Если бы в руках ведьмы нашли такие травы, ее могли бы счесть за отравительницу или за стряпуху проклятых чар. Ослепленная толпа, тем более жестокая, чем сильнее был ее страх, могла в одно прекрасное утро побить ее камнями или подвергнуть испытанию водой (то есть просто утопить) или же – что еще ужаснее – ей могли на шею накинуть веревку, приволочь на церковный двор, и церковь могла в угоду народу воспользоваться этим случаем, чтобы устроить благочестивый праздник и бросить ее на костер.

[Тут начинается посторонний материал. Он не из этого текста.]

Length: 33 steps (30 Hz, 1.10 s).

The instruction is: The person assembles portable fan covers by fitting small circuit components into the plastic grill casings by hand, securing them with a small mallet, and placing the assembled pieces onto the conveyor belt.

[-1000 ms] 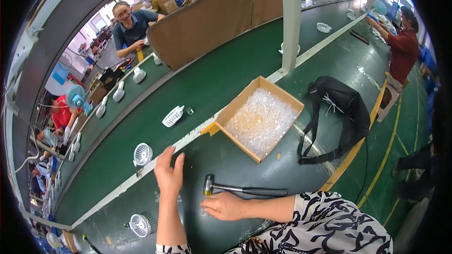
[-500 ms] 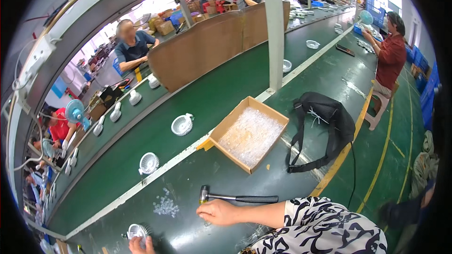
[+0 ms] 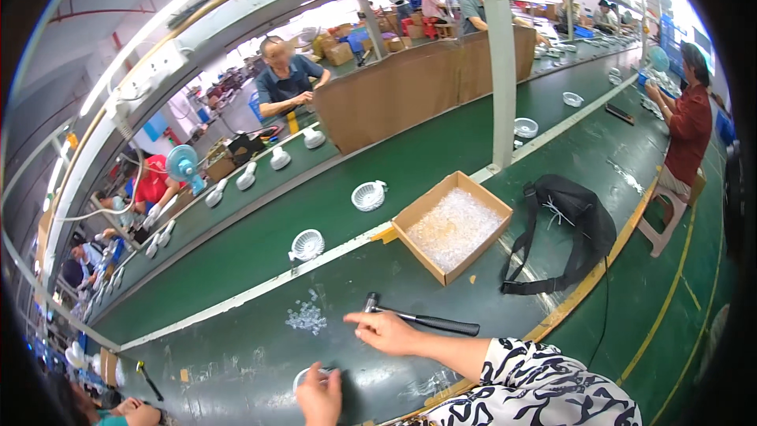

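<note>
My left hand (image 3: 319, 398) is at the near edge of the bench, its fingers and thumb around a white round ribbed housing (image 3: 300, 379). The hand covers most of that housing. My right hand (image 3: 388, 333) hovers over the bench with its index finger stretched out to the left, holding nothing. Just beyond its fingers lies a loose pile of small clear plastic pieces (image 3: 306, 317). A hammer (image 3: 441, 324) with a black handle rests behind the right hand and wrist, its head near the knuckles.
A cardboard box (image 3: 441, 271) of clear pieces stands beside a black bag (image 3: 579, 217). White housings (image 3: 368, 196) sit on the green conveyor belt (image 3: 236, 268) beyond a pale rail. A post (image 3: 498, 71) rises behind the box. Co-workers sit across the belt and at right.
The view has turned, shifting the scene rightward. My right index finger now points out toward the clear pieces. My left hand reaches farther over its housing, hiding more of it.
</note>
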Tool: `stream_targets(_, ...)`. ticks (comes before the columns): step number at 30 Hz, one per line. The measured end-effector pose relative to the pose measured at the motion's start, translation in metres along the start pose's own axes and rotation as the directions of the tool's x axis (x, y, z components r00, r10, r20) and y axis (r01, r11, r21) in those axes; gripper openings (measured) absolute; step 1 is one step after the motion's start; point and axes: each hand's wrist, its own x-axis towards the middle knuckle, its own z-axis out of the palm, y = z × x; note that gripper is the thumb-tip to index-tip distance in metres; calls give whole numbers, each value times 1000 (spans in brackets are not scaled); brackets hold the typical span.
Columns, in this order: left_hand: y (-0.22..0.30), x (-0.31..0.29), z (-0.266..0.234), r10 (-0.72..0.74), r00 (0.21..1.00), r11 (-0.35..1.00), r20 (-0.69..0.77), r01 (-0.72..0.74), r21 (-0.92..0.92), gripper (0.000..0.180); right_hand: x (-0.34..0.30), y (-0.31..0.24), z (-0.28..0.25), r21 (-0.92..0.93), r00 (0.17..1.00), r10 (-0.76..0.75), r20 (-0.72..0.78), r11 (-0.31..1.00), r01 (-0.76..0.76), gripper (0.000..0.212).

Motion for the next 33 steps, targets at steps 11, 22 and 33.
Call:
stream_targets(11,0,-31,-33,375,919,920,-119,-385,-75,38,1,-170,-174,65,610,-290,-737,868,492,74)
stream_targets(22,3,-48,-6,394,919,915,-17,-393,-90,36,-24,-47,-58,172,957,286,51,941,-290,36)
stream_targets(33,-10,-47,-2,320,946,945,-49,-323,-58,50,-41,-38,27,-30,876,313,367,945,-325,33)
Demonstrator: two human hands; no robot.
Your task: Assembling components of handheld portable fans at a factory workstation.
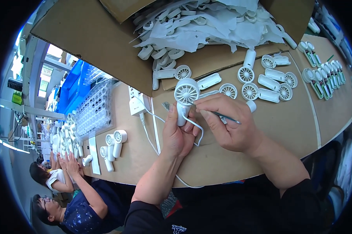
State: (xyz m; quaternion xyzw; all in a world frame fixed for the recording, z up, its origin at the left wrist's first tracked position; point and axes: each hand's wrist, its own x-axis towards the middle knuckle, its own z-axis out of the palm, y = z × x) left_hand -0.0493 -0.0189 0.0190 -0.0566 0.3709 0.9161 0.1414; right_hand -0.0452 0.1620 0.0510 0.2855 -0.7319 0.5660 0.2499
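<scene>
My left hand (176, 137) is closed around the handle of a white handheld fan (187, 91), its round grille facing me. A white cable (201, 134) loops from the fan's handle beside my fingers. In a pinch, my right hand (232, 124) holds a slim dark-green stick-like tool (231, 119). The tool's tip is hidden near the fan's head, where my right fingertips come close to the grille's lower right edge. White fan shell halves (209, 81) lie just beyond my hands, some with round grilles (249, 91).
A cardboard box (102, 50) full of white parts and thin sheets stands at the back. A white power strip (137, 102) lies left of it. Assembled fans (117, 142) sit at the left, opened handles with green parts (324, 80) at the right. Two co-workers (72, 202) sit at the left.
</scene>
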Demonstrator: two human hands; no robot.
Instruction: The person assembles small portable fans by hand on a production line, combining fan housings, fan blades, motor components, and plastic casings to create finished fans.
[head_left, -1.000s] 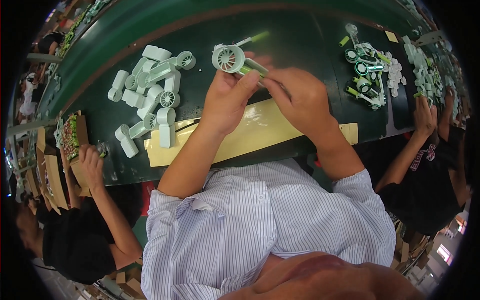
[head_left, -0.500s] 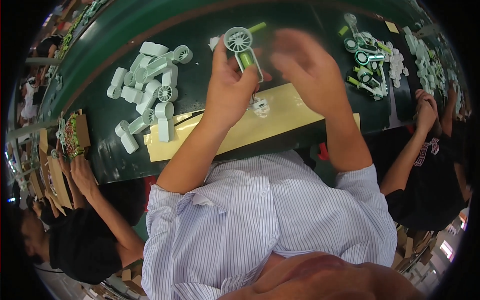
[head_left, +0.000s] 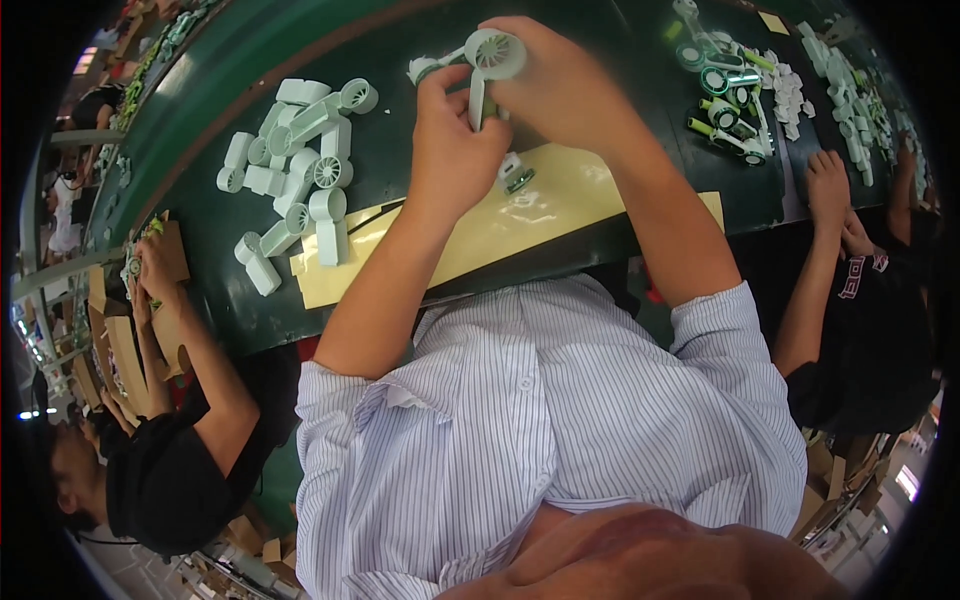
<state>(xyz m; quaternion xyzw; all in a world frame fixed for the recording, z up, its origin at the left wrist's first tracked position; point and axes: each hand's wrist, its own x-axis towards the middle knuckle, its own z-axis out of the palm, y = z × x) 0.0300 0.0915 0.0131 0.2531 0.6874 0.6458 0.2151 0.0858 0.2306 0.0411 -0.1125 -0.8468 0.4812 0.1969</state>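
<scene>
Above the far side of the yellow sheet [head_left: 580, 193], a pale green handheld-fan housing [head_left: 497, 55] with a round slatted head is between my hands. My left hand [head_left: 452, 140] is closed on its handle part. My right hand [head_left: 560, 95] wraps round the head and handle from the right, its fingertips partly hidden. Just beyond my left fingers shows another pale piece [head_left: 425, 68]; whether it is joined to the housing I cannot tell. Below the left fingers is a small white part with a shiny green end [head_left: 515, 175], over the yellow sheet.
Several pale green fan housings [head_left: 300, 160] lie heaped on the dark green table at left. Fan parts with green cylinders and shiny rings [head_left: 730, 110] lie at right, beside white pieces [head_left: 788, 100]. Co-workers' hands show at left [head_left: 155, 270] and right [head_left: 828, 190].
My right hand has moved left onto the housing, which has turned and shifted slightly away. The green cylinder is now mostly hidden. The small part below has turned, showing its shiny end.
</scene>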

И все-таки она осмеливается и идет искать страшное растение. Она отправляется утром или вечером, когда менее всего боится встретить кого-нибудь.
А пастушок, который ее видел, рассказывает в деревне: «Если бы вы видели, как она спряталась в развалинах разрушенной хаты, как она оглядывалась по сторонам, что-то бормоча. Мне стало жутко. Увидь она меня, я погиб бы. Она могла бы превратить меня в ящерицу, в жабу, в летучую мышь. Она сорвала гадкое растение, самое гадкое, какое я только видел, бледно-желтого цвета, как цвет больного, с красными и черными полосками, похожими на адское пламя. А что ужаснее всего, так это то, что весь стебель был в волосах, как человек, в волосах длинных, черных и плотно прилегающих. Она вырвала растение из земли, хрюкая при этом, и я уже больше не видел ее. Она не могла так быстро убежать. Она, вероятно, улетела. Что за страшная женщина! Какая опасность для всей округи!»
Нет ничего странного, если растение это наводило ужас. То – белена, сильный и опасный яд, а вместе с тем могущественное мягчительное средство, успокаивающее и усыпляющее боль, а часто и излечивающее.
Другой из этих ядов – белладонна, названная так, очевидно, из чувства благодарности. Она успокаивала судороги, порой охватывающие женщину в момент деторождения, присоединяющие к опасности новую опасность, к ужасу новый ужас. Но вот материнская рука осторожно вводит этот нежный яд, усыпляет роженицу и околдовывает священные ворота: ребенок сам работал над своим освобождением, сам вступал в жизнь.
Белладонна исцеляла от пляски, заставляя плясать. Гомеопатия была смелой, на первых порах она пугала. То была медицина наизнанку, обратная той, которую христиане вслед за арабами и евреями одну только и знали и признавали.
Как дошли до этого? Без сомнения, тем, что применили на практике великий сатанинский принцип: все должно делаться наоборот, не так, как поступает мир церкви. Последний боялся ядов, так как ими пользуется и из них готовит свои лекарства Сатана. Церковь пыталась духовными средствами (таинства, молитвы) воздействовать даже на тело, Сатана, наоборот, пользуется материальными средствами даже для того, чтобы влиять на душу: он позволяет пить забвение, любовь, грезы, всякую страсть. Благословению попов он противопоставляет магнетические пассы нежных женских рук, усыпляющих боль.